## PROBLEM DETAILS
The answer must reproduce exactly the lines from the one with "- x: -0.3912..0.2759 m" through the end of the material, and it must contain no pictures.

## STORED DATA
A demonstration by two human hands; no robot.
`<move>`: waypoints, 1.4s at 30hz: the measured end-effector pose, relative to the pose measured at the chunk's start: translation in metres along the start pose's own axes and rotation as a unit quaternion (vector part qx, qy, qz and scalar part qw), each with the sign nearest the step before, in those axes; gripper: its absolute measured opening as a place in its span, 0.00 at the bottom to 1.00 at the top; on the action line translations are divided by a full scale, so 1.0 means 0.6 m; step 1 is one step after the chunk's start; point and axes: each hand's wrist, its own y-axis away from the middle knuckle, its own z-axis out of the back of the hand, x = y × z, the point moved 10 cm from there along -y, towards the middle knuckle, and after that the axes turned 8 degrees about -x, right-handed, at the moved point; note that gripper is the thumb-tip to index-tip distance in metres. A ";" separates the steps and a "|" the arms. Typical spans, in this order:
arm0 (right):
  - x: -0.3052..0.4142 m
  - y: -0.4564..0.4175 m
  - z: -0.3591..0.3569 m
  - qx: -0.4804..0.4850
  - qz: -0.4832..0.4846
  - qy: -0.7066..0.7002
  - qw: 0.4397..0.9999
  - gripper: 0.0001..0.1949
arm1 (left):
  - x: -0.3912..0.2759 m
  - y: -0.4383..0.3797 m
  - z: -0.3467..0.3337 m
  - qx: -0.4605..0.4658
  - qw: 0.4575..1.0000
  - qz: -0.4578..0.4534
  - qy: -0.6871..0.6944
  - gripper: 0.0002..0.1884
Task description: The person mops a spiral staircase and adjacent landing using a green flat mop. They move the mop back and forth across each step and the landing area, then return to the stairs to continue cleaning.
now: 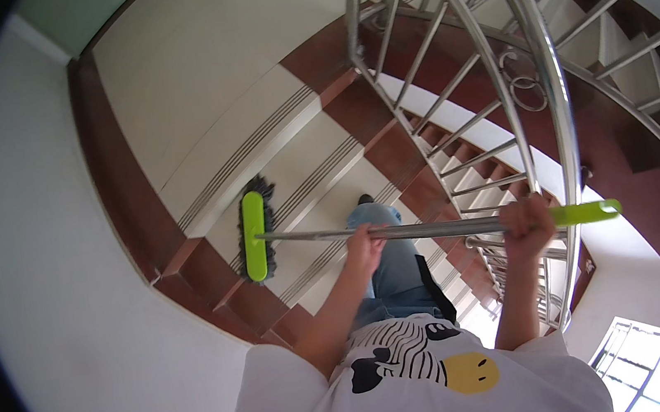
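Both my hands grip the metal pole of a push broom. My left hand is closed around the middle of the pole. Farther along, my right hand holds it just below the green end grip. The broom's lime-green head, fringed with dark grey bristles, rests over the upper steps on the left, close to the brown border by the wall. Beneath the pole are cream stair treads with dark grooved lines along their edges.
A stainless-steel railing curves along the right side, with bars and ring ornaments. A white wall with brown skirting bounds the left. Above the steps lies a cream landing. More stairs descend below, near a bright window.
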 end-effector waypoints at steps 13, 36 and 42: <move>-0.042 0.017 -0.004 0.015 -0.029 -0.005 0.999 0.17 | -0.023 0.033 0.051 -0.052 0.999 0.011 0.002 0.08; 0.001 0.034 0.062 0.041 -0.013 -0.016 0.999 0.19 | 0.060 -0.037 0.060 0.013 0.999 -0.003 -0.029 0.08; -0.244 0.160 -0.127 0.178 -0.155 -0.074 0.969 0.16 | -0.161 0.054 0.326 -0.088 0.989 -0.080 0.087 0.07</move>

## EXERCISE ANSWER
  - x: -0.3912..0.2759 m
  - y: -0.4383..0.3797 m
  - z: -0.3467..0.3337 m
  - qx: -0.4605..0.4658
  - qw: 0.4575..1.0000
  - qz: -0.4578..0.4534
  - qy: -0.6871..0.6944
  - gripper: 0.0002..0.1884
Task description: The person mops a spiral staircase and adjacent landing using a green flat mop. They move the mop back and forth across each step and the landing area, then return to the stairs to continue cleaning.
now: 
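Both my hands grip the metal pole of a push broom. My left hand is closed around the middle of the pole. Farther along, my right hand holds it just below the green end grip. The broom's lime-green head, fringed with dark grey bristles, rests over the upper steps on the left, close to the brown border by the wall. Beneath the pole are cream stair treads with dark grooved lines along their edges.
A stainless-steel railing curves along the right side, with bars and ring ornaments. A white wall with brown skirting bounds the left. Above the steps lies a cream landing. More stairs descend below, near a bright window.
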 end-effector waypoints at steps 13, 36 and 42: <move>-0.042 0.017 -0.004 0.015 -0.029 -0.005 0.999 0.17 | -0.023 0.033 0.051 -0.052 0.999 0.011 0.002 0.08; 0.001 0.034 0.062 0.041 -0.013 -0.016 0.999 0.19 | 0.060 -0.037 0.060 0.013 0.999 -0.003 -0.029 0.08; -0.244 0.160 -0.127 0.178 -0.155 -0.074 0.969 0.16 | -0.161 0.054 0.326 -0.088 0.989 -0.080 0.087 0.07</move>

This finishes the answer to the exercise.